☂ Sudahkah engkau melupakanku hai Adinda
☂ Tahukah engkau, hati ini amat menyesalinya
☂ Aku hanya dapat merinai nama indahmu dari
ekamatra yang ganjil
☂ Bayangmu secara berkala hadir, mengalun
anggun bersama hembusan angin titah sang
rembulan, angin yang begitu nyaman, hangat dan bersahaja
☂ Sudah lebih dari cukup tuk menspesikulasikan
cantikmu yang tinggal unsur tak berinduk di benakku
☂ Terkadang … Adinda
☂ Rembulan pun tengelam dalam bekapan langit
kelabu
☂ Menyulap angin itu menjadi selaka yang terasa amat dingin
☂ Napasku membeku, rongga mulutku menciut. Leher ini bagai ditikam parit berkarat, tetapi darahnya tak mengucur.

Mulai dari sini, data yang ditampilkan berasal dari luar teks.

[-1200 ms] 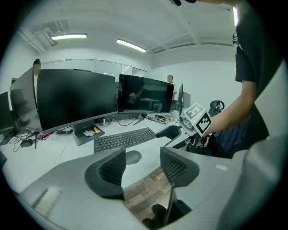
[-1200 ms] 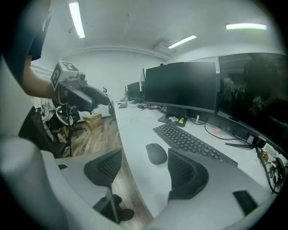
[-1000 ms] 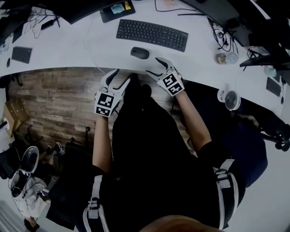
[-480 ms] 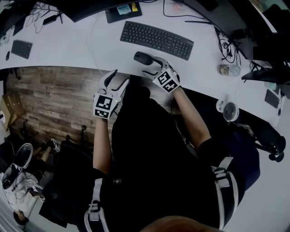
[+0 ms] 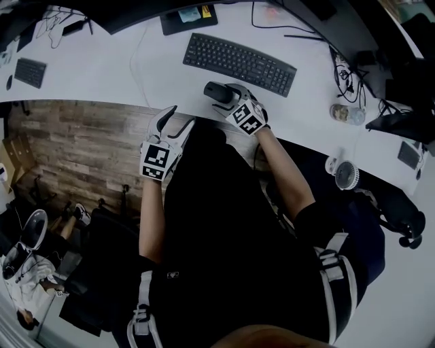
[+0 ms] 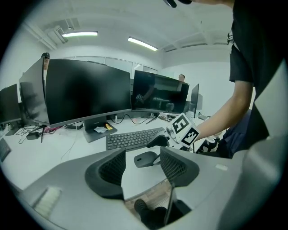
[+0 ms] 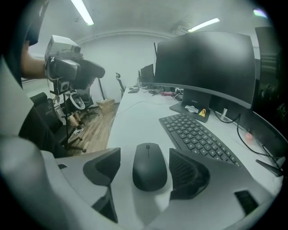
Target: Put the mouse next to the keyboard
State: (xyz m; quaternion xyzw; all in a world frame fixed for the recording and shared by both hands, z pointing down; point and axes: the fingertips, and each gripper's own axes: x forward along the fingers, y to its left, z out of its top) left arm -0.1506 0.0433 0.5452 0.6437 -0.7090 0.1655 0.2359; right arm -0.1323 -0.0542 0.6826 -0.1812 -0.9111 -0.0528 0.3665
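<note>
A black mouse lies on the white desk, just in front of the black keyboard. My right gripper is open and straddles the mouse, one jaw on each side with a small gap to both. In the right gripper view the mouse sits between the jaws of the right gripper, with the keyboard to its right. My left gripper hangs open and empty over the desk's front edge. From the left gripper view I see the left gripper, the mouse and the keyboard.
A monitor stand base stands behind the keyboard. A small dark keypad lies far left. Cables, a jar and a small fan are at the right. Wooden floor shows below the desk edge.
My right gripper has moved forward and left along the desk until its open jaws stand on both sides of the mouse. The left gripper has barely moved.
</note>
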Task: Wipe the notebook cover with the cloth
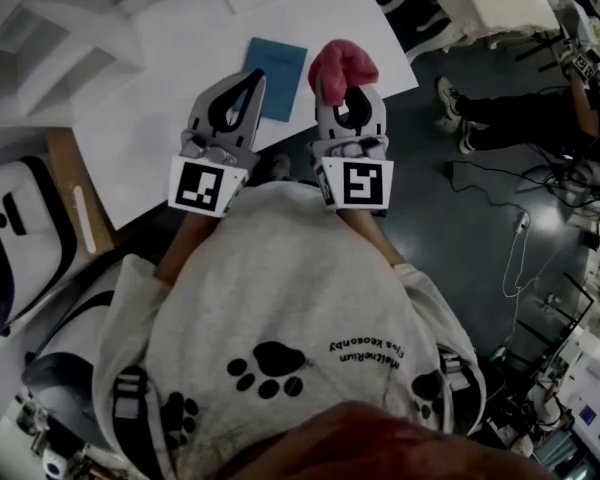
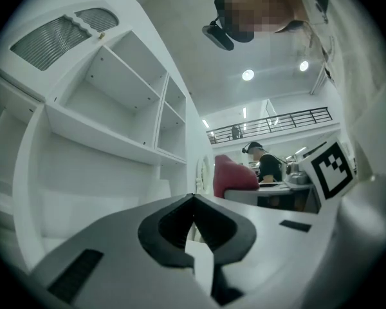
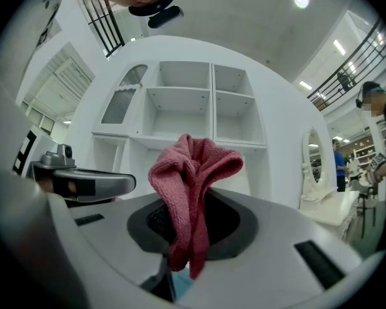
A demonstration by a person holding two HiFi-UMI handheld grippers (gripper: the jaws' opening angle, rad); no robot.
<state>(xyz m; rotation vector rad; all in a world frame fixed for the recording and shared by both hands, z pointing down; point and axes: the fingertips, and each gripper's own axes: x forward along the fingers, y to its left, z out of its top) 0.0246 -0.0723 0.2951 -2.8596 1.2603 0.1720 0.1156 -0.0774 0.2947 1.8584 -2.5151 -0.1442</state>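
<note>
Wiping not yet begun: right tool (image 1: 350,98) clamps the pink cloth (image 1: 338,65), left tool (image 1: 252,80) closed and empty; the cloth must next go down onto the blue notebook (image 1: 275,76).

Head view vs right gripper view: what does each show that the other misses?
Head view only: the whole blue notebook flat on the white table, and the paw-print sweatshirt. Right gripper view only: open shelf compartments and an oval mirror. Both: the pink cloth clamped in the right hand-held gripper.
</note>
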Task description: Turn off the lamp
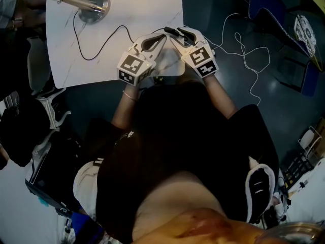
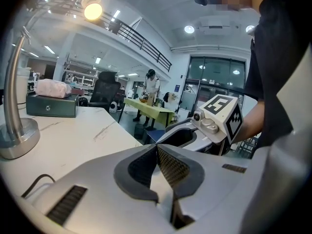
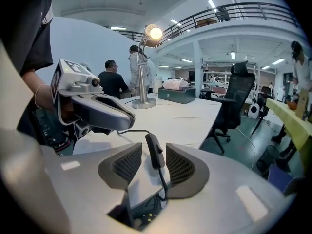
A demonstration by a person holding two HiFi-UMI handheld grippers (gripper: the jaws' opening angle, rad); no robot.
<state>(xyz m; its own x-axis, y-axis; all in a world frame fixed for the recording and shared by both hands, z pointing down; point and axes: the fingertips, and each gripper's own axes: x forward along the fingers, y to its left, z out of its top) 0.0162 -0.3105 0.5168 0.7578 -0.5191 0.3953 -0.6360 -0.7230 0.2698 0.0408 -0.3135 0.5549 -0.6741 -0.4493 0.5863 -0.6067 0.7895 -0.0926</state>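
While the lamp (image 3: 144, 84) stands lit at the far left of the table (image 1: 147, 4), its cord (image 1: 99, 55) runs to the near edge. Right gripper (image 3: 153, 152): jaws apart, the cord's switch (image 3: 152, 143) between the pads, a gap showing beside it. Left gripper (image 2: 157, 150): jaws pressed together, empty, just beside the right one.
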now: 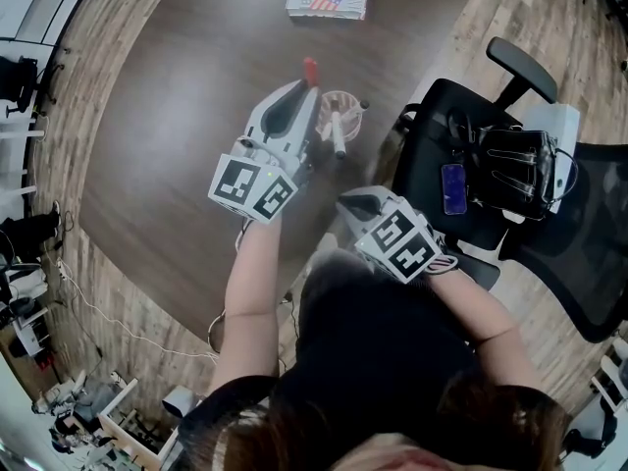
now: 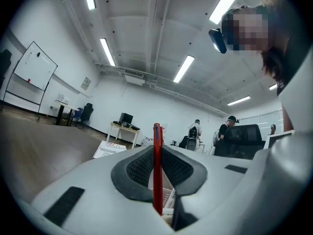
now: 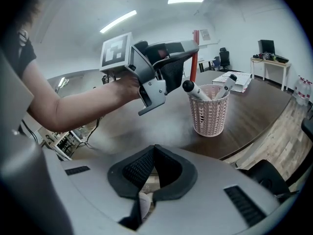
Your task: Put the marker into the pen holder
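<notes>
Two markers (image 3: 195,90) occupy the pen holder (image 3: 210,115); left gripper (image 1: 303,94) clenches a red marker (image 2: 157,170), right gripper's (image 3: 153,150) fingers (image 3: 139,168) clenched together.

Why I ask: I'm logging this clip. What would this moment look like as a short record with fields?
left gripper: shut on the red marker, which stands upright and pokes above the jaws
marker position: raised next to the pen holder, not inside it
pen holder: pink mesh cup, upright on the dark table, near its edge
holder contents: white markers leaning out over the rim
right gripper: jaws together, nothing between them, held back from the holder
task state: marker not yet in the holder
</notes>
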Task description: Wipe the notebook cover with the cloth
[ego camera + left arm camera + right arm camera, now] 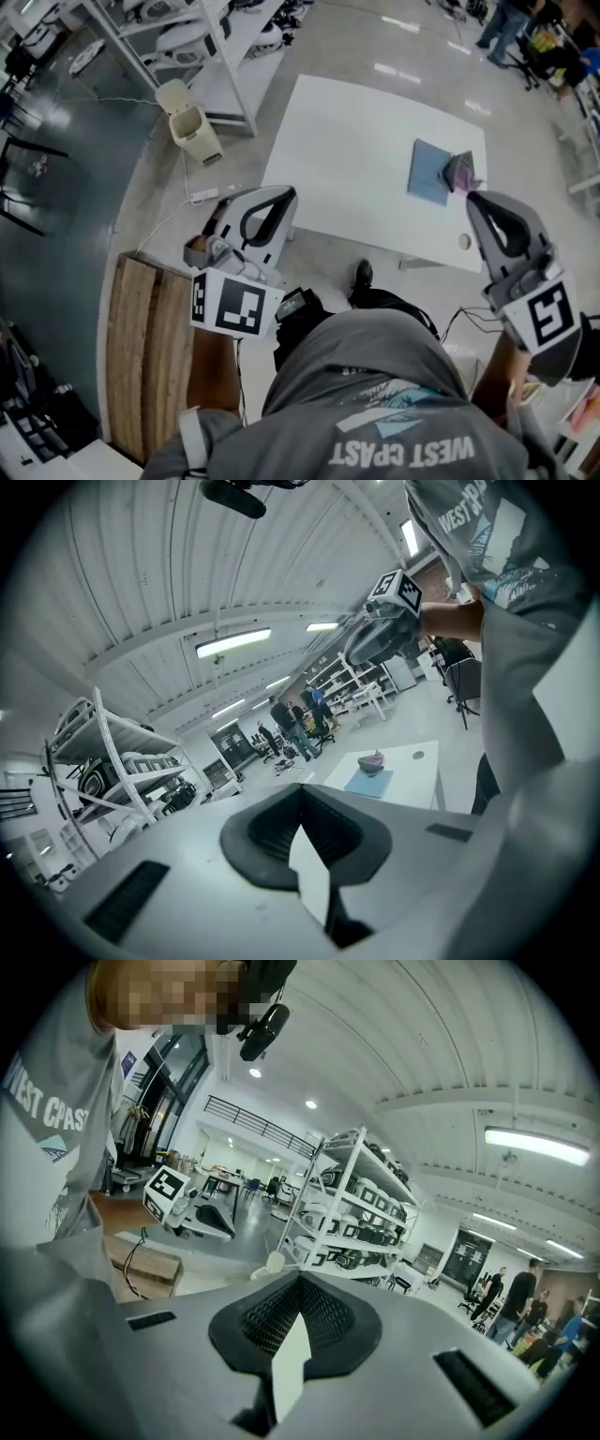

Luka tanpa darah terkadang begitu perih ketimbang
luka hunusan panah sekalipun, sakitnya mendelisik jauh ke bagian tubuh yang tak
lagi mutlak kumiliki. Di luar kendali otakku lagi, ialah Hati
☂Dan saat itulah adinda .....
☂ Saat itulah ingatanku meracau ...
☂ Gelisah ....
☂ Haus akan keyakinan yang menenangkan
☂ Hingga suatu waktu......
☂ Sapaan hangatmu secara ajaib
mematik bara api yang telah lama padam
☂ Meredakan badai salju penyelimut korsase firdaus
☂ Acap kali kesempatan itu datang, akan kukenang selalu dan tak akan kulupa
☂ Kesempatan ketika mulut itu mengembangkan
senyum
☂ Sebagai penyeka durjana nan perih ini.